# What is required
Would you print the listing that follows exactly, but without its pictures?

# Recorded information
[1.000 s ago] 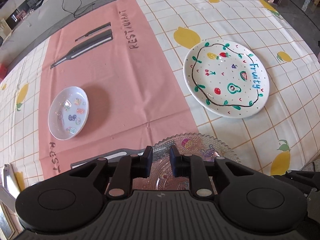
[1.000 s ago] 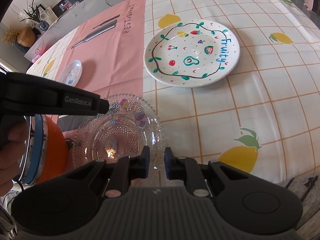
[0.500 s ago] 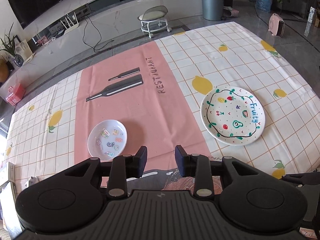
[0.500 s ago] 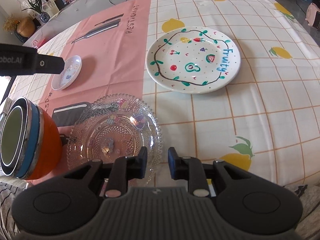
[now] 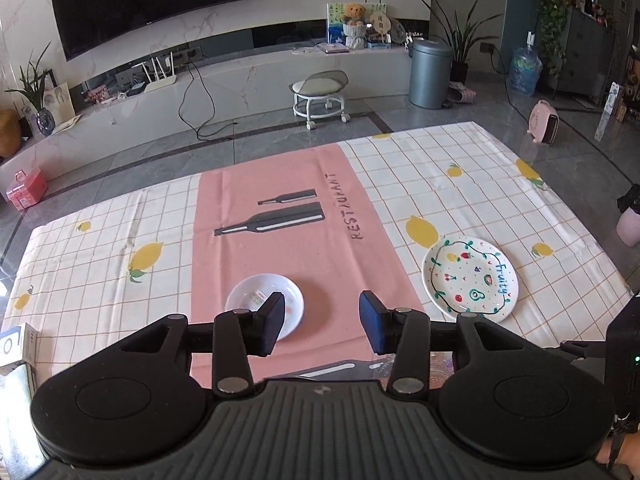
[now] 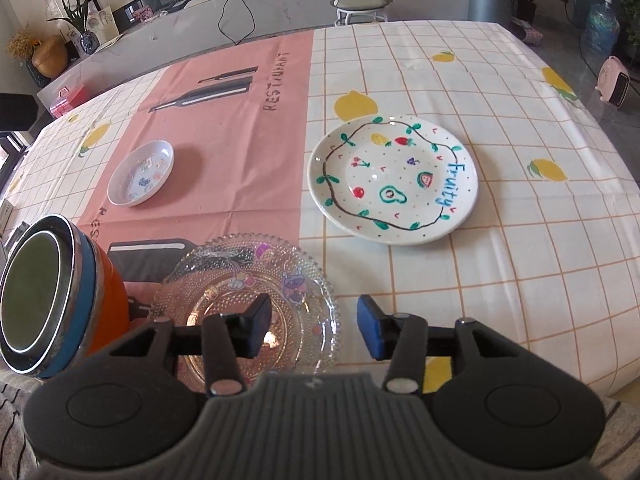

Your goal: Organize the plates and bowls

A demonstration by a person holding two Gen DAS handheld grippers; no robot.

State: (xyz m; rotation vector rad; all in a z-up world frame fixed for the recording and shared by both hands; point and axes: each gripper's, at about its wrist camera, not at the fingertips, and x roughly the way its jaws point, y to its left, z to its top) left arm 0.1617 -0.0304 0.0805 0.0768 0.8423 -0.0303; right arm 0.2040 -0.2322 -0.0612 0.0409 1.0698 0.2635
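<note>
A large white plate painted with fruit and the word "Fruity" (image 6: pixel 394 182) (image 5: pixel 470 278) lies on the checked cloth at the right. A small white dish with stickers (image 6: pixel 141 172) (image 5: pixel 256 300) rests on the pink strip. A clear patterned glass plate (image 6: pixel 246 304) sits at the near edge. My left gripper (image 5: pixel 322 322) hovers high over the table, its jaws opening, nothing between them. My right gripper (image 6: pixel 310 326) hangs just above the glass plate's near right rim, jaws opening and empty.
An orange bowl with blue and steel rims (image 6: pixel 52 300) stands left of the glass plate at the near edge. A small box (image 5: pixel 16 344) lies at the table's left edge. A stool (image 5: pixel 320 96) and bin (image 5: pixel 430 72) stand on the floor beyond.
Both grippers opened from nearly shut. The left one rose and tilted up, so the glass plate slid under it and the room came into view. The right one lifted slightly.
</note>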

# The completed task
[1.000 s ago] 
[1.000 s ago] 
[0.500 s ago] 
[0.500 s ago] 
[now] 
[now] 

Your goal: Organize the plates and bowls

A demonstration by a person holding two Gen DAS handheld grippers; no robot.

State: (xyz m; rotation vector rad; all in a z-up world frame fixed for the recording and shared by both hands; point and axes: each gripper's, at about its wrist camera, not at the fingertips, and x roughly the way its jaws point, y to its left, z to its top) left arm 0.1617 -0.0304 0.0805 0.0768 0.8423 -0.0303; right arm 0.2040 -0.2322 -0.0612 0.0409 1.0698 0.2635
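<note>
A large white plate painted with fruit and the word "Fruity" (image 6: pixel 394 182) (image 5: pixel 470 278) lies on the checked cloth at the right. A small white dish with stickers (image 6: pixel 141 172) (image 5: pixel 256 300) rests on the pink strip. A clear patterned glass plate (image 6: pixel 246 304) sits at the near edge. My left gripper (image 5: pixel 322 322) hovers high over the table, its jaws opening, nothing between them. My right gripper (image 6: pixel 310 326) hangs just above the glass plate's near right rim, jaws opening and empty.
An orange bowl with blue and steel rims (image 6: pixel 52 300) stands left of the glass plate at the near edge. A small box (image 5: pixel 16 344) lies at the table's left edge. A stool (image 5: pixel 320 96) and bin (image 5: pixel 430 72) stand on the floor beyond.
Both grippers opened from nearly shut. The left one rose and tilted up, so the glass plate slid under it and the room came into view. The right one lifted slightly.
</note>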

The output requires no additions.